Justement, où en êtes-vous concrètement dans le traitement des véhicules concernés par le rappel ?
En Europe, nous avons déjà traité 1,1 million de véhicules, et en France nous atteignons 90% de traitement de C3 et DS3. Chaque jour, chez Stellantis, ce sont 7 500 voitures qui sont réparées. Je peux me regarder dans le miroir quand je me lève le matin. Et quand je vois le taux de réparation je n’ai absolument pas honte sur ce sujet, bien au contraire, parce que nous mettons toute l’énergie possible pour aller chercher ces derniers 10% de clients qui manquent à l’appel. Nous avons embauché des agences de communication qui doivent nous permettre, pratiquement en faisant du porte à porte, de cibler justement ces clients qui n’ont pas fait de transfert d’informations lors d’une vente ou qui sont à l’étranger.
Dans le même temps, nous avons aussi mis à disposition 40 000 véhicules de courtoisie en Europe pour permettre aux clients de continuer à se déplacer. Certains concessionnaires du réseau ont même mis sur pied des ateliers dédiés au remplacement d’airbags, avec du sans rendez-vous et une intervention d’à peine une heure.
Quand estimez-vous pouvoir tourner définitivement la page Takata ?
Le problème n’est pas le nombre de pièces disponibles, nous les avons. La difficulté, c’est de localiser les véhicules restants, parfois hors de France. Ce que je peux affirmer, c’est que 100% des clients qui se sont manifestés ont un airbag neuf installé dans leur voiture.
Les airbags, ou les moteurs PureTech : autant de scandales qui vous coûtent cher. Quelles sont ou seront les répercussions financières sur les clients de Citroën ?
Oui, bien sûr, tout cela représente des résultats affaiblis par un coût interne important.
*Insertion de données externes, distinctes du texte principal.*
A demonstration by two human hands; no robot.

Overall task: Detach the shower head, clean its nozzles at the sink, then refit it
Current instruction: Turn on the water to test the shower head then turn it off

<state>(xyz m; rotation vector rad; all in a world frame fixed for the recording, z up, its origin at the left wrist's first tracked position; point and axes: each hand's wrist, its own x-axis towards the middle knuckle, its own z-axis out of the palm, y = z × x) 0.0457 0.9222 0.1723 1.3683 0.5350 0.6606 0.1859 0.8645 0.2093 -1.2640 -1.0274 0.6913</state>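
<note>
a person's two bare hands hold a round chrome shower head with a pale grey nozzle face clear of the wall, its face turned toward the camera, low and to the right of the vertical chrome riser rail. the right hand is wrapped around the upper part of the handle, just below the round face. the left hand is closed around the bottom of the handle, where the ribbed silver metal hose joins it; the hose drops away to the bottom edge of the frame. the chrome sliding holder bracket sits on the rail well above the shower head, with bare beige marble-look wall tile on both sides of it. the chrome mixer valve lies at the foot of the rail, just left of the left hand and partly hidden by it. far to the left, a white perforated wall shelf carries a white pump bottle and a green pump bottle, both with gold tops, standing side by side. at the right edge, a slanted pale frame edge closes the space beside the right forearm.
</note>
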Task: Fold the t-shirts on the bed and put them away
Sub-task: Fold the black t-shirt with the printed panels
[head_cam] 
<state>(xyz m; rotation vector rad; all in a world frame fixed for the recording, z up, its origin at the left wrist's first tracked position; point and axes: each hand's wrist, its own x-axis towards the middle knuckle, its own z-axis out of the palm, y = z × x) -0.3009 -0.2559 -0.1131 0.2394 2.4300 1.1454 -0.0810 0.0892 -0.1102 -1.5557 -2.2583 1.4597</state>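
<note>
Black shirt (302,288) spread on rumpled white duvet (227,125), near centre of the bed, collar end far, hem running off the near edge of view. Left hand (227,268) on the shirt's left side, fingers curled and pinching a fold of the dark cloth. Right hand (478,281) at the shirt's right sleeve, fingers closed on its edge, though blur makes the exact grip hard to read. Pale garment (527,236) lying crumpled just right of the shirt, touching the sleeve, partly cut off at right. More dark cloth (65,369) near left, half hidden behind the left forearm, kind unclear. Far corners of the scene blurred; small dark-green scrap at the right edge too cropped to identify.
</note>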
Mais il est entièrement pris en charge par la marque, nous assumons à 100%, sans quelque répercussion que ce soit sur nos clients. Nous avons d’ailleurs prolongé la garantie de nos moteurs PureTech à 10 ans et à 240 000 km, et désormais toutes nos voitures neuves bénéficient de 8 ans de garantie. C’est un engagement fort pour restaurer la confiance et mettre la qualité au bon niveau.